• **Exercise objective**
All pictures are to be dropped, and the remaining data set down exactly.

• **Dataset content**
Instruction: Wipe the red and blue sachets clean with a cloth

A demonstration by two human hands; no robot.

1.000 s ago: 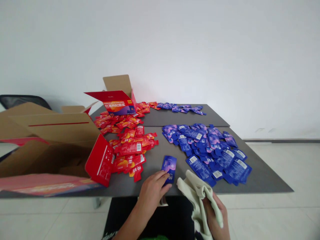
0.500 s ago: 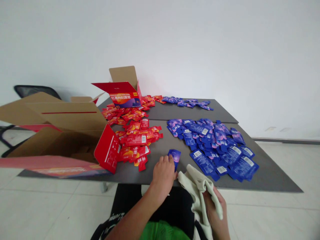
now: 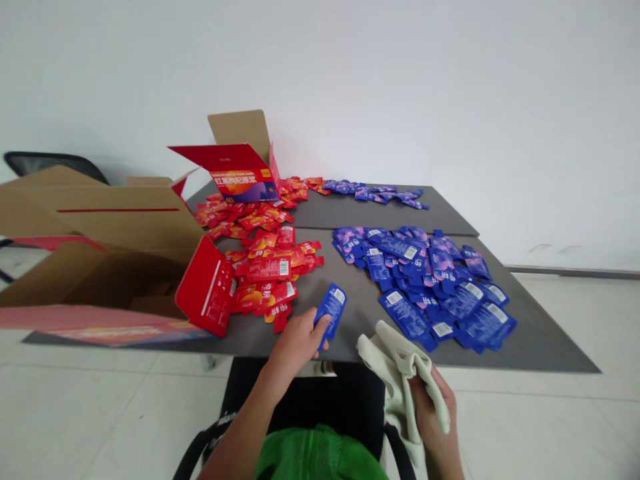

• **Expected answer**
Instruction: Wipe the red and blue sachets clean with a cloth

A demonstration by two human hands; no robot.

1.000 s ago: 
0.500 s ago: 
now: 

No part of the exercise remains open.